(WORK TASK): Of the lines in the data below, write out exactly those from the one holding "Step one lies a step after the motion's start" through the one holding "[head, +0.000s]", both included.

(Stored records):
= = =
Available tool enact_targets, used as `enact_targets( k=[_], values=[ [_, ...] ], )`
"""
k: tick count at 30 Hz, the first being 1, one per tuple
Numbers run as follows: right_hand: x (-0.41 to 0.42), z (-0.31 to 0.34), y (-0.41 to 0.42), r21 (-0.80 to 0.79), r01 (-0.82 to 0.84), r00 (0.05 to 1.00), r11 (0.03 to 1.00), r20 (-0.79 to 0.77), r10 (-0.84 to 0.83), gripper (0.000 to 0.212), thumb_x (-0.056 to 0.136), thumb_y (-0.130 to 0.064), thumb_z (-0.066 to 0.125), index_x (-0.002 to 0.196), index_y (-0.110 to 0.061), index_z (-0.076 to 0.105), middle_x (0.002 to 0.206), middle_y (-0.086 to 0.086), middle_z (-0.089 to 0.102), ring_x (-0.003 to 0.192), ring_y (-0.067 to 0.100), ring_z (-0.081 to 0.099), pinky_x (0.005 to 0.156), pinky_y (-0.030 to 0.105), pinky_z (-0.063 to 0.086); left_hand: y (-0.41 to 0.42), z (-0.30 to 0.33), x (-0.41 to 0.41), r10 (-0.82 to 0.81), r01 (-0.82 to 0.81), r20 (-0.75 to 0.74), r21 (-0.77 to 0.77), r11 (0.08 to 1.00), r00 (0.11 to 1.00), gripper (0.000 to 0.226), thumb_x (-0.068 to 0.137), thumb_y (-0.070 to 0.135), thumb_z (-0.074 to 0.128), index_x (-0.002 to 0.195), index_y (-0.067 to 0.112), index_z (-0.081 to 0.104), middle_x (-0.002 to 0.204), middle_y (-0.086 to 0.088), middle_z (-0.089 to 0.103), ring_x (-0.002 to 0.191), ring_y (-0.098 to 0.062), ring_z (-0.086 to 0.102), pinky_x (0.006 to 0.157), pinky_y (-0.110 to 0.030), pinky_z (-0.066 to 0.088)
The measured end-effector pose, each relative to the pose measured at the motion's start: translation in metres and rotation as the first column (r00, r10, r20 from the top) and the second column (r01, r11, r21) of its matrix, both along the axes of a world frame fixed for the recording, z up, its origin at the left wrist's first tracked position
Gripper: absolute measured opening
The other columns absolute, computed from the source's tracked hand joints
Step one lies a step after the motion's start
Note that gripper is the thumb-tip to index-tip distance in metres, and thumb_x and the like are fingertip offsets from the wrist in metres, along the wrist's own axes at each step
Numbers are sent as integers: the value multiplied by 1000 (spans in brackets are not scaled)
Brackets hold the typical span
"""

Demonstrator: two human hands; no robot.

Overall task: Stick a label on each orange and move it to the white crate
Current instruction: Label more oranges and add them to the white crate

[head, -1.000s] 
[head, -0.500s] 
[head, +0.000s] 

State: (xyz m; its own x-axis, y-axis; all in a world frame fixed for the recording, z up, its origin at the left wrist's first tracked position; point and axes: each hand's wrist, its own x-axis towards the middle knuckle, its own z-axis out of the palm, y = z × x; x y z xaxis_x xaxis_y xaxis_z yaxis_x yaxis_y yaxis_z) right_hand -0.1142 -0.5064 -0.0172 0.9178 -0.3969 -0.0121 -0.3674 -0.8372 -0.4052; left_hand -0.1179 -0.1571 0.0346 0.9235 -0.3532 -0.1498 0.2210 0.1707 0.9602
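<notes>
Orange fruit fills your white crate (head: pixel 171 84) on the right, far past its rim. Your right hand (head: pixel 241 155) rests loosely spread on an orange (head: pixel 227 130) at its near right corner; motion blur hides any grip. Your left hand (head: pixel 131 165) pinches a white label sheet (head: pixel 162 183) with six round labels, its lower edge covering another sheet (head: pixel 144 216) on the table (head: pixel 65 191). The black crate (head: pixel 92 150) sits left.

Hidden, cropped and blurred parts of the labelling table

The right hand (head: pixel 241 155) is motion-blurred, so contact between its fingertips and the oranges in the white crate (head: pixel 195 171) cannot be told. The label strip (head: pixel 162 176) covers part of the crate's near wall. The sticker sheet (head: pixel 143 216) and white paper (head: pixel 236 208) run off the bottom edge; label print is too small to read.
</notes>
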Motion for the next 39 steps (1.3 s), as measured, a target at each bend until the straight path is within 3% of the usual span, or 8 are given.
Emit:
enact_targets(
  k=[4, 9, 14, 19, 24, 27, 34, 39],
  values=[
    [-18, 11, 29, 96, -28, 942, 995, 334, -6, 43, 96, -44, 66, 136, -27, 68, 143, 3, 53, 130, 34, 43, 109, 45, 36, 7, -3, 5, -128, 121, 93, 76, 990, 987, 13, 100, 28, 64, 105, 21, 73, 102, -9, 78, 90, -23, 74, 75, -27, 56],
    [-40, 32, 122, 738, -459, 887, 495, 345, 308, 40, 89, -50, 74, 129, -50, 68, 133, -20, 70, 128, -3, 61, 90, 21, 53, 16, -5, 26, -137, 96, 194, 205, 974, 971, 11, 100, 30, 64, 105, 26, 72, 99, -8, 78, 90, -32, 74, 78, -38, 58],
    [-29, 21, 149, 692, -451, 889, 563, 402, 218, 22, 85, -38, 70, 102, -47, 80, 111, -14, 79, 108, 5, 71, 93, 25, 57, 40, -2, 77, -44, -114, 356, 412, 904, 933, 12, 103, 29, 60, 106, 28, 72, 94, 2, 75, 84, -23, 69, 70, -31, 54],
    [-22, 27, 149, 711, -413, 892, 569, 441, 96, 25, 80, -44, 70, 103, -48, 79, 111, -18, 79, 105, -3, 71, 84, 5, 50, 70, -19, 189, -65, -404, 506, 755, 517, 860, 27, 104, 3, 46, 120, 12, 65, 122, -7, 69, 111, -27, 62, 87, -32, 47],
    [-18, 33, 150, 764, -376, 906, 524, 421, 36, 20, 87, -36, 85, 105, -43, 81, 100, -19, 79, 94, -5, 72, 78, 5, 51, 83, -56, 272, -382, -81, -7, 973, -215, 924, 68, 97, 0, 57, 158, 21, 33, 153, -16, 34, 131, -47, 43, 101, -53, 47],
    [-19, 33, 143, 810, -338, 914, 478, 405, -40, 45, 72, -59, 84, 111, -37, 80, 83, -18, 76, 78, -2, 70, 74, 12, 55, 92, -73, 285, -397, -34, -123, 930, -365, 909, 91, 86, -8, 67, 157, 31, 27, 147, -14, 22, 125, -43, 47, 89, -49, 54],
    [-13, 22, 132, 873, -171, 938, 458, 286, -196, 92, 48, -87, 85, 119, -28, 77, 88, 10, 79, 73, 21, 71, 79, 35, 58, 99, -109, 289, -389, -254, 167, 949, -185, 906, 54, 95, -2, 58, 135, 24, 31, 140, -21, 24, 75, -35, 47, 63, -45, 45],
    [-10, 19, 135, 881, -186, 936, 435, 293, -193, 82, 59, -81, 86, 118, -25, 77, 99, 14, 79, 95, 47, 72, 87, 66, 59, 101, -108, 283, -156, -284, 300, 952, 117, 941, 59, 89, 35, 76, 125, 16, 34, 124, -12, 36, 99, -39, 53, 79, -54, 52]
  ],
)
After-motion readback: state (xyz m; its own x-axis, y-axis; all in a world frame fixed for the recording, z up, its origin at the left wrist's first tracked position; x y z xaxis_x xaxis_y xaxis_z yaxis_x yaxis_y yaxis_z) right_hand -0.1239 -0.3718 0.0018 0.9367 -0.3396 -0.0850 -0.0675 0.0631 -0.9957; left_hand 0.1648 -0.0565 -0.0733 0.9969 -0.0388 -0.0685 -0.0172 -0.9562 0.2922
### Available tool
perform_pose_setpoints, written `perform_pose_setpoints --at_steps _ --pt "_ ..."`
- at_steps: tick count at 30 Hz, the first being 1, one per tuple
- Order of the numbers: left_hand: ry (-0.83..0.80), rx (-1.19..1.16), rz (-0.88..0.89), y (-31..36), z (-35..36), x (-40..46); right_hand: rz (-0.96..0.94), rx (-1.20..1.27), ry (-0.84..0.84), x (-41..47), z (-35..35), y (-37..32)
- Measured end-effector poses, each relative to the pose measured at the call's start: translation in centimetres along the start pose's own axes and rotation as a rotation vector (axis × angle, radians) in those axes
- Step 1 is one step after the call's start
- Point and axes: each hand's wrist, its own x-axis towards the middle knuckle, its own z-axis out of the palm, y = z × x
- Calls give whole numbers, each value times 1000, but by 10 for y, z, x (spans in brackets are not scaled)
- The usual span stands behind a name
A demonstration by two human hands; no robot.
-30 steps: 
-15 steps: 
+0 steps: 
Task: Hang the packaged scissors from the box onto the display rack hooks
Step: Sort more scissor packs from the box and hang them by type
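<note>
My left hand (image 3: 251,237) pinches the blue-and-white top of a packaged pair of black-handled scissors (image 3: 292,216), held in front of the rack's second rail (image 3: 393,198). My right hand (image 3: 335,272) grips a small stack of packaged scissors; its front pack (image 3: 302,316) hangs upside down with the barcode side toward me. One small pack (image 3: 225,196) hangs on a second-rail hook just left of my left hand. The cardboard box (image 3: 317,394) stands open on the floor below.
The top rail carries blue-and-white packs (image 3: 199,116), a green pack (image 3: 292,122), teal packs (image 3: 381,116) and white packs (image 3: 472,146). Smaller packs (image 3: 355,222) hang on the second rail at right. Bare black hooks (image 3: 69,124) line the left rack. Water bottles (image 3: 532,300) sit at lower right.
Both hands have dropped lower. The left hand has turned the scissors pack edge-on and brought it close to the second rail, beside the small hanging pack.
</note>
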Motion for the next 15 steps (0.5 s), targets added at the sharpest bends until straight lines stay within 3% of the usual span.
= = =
(EXERCISE OUTPUT):
Step one lies a step after the motion's start
Note that gripper is the thumb-tip to index-tip distance in metres, and thumb_x and the like are fingertip offsets from the wrist in metres, along the wrist's own axes at each step
Numbers are sent as integers: the value multiplied by 1000 (spans in brackets are not scaled)
Brackets hold the typical span
"""

Demonstrator: two human hands; no robot.

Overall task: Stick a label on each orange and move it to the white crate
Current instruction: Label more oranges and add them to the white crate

[head, -1.000s] 
[head, -0.500s] 
[head, +0.000s] 

That concludes the answer to this exercise.